What this task involves :: Copy each line below word for word and drop every image.

*** Supplied data Section Begins ***

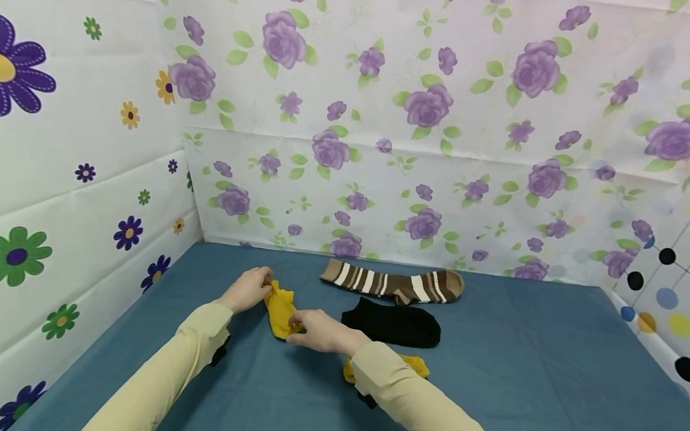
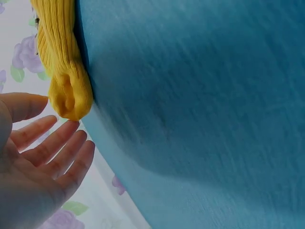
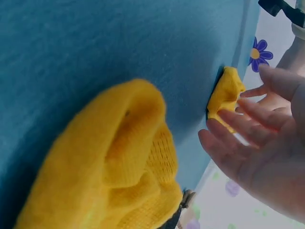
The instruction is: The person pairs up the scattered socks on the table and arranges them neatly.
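Note:
A yellow sock [image 1: 280,312] lies on the blue cloth between the two hands. My left hand [image 1: 248,289] is at its far end. In the left wrist view, the left fingers [image 2: 64,148] are spread beside the ribbed yellow sock [image 2: 66,62], the fingertips at or close to its folded end. At the near right side of that sock is my right hand [image 1: 323,331], with relaxed, parted fingers [image 3: 252,124]; I cannot tell whether they touch it. A second, crumpled yellow sock [image 1: 415,365] lies partly hidden under the right forearm, and looms large in the right wrist view.
A black sock [image 1: 394,324] lies right of the right hand. Behind it is a brown striped sock [image 1: 388,283]. Flowered sheets [image 1: 383,178] hang behind and left of the blue-covered table [image 1: 525,371], and a dotted sheet [image 1: 672,295] hangs on the right.

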Tool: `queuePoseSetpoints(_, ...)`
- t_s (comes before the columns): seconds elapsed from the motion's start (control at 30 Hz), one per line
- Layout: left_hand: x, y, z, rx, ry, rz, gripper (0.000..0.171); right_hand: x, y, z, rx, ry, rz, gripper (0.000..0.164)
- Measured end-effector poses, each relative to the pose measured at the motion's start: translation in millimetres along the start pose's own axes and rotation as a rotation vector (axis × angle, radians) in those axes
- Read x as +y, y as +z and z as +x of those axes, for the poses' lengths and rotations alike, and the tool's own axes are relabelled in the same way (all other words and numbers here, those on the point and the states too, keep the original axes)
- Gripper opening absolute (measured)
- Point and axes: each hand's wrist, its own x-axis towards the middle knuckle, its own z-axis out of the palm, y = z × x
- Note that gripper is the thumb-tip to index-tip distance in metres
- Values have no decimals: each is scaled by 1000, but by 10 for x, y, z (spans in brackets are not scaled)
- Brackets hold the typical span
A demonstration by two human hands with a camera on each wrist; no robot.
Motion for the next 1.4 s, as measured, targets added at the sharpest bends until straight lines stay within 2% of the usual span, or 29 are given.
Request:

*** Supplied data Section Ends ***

Solution to the problem ::
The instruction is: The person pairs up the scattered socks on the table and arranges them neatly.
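Note:
A yellow sock [image 1: 280,312] lies on the blue cloth between the two hands. My left hand [image 1: 248,289] is at its far end. In the left wrist view, the left fingers [image 2: 64,148] are spread beside the ribbed yellow sock [image 2: 66,62], the fingertips at or close to its folded end. At the near right side of that sock is my right hand [image 1: 323,331], with relaxed, parted fingers [image 3: 252,124]; I cannot tell whether they touch it. A second, crumpled yellow sock [image 1: 415,365] lies partly hidden under the right forearm, and looms large in the right wrist view.
A black sock [image 1: 394,324] lies right of the right hand. Behind it is a brown striped sock [image 1: 388,283]. Flowered sheets [image 1: 383,178] hang behind and left of the blue-covered table [image 1: 525,371], and a dotted sheet [image 1: 672,295] hangs on the right.
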
Tool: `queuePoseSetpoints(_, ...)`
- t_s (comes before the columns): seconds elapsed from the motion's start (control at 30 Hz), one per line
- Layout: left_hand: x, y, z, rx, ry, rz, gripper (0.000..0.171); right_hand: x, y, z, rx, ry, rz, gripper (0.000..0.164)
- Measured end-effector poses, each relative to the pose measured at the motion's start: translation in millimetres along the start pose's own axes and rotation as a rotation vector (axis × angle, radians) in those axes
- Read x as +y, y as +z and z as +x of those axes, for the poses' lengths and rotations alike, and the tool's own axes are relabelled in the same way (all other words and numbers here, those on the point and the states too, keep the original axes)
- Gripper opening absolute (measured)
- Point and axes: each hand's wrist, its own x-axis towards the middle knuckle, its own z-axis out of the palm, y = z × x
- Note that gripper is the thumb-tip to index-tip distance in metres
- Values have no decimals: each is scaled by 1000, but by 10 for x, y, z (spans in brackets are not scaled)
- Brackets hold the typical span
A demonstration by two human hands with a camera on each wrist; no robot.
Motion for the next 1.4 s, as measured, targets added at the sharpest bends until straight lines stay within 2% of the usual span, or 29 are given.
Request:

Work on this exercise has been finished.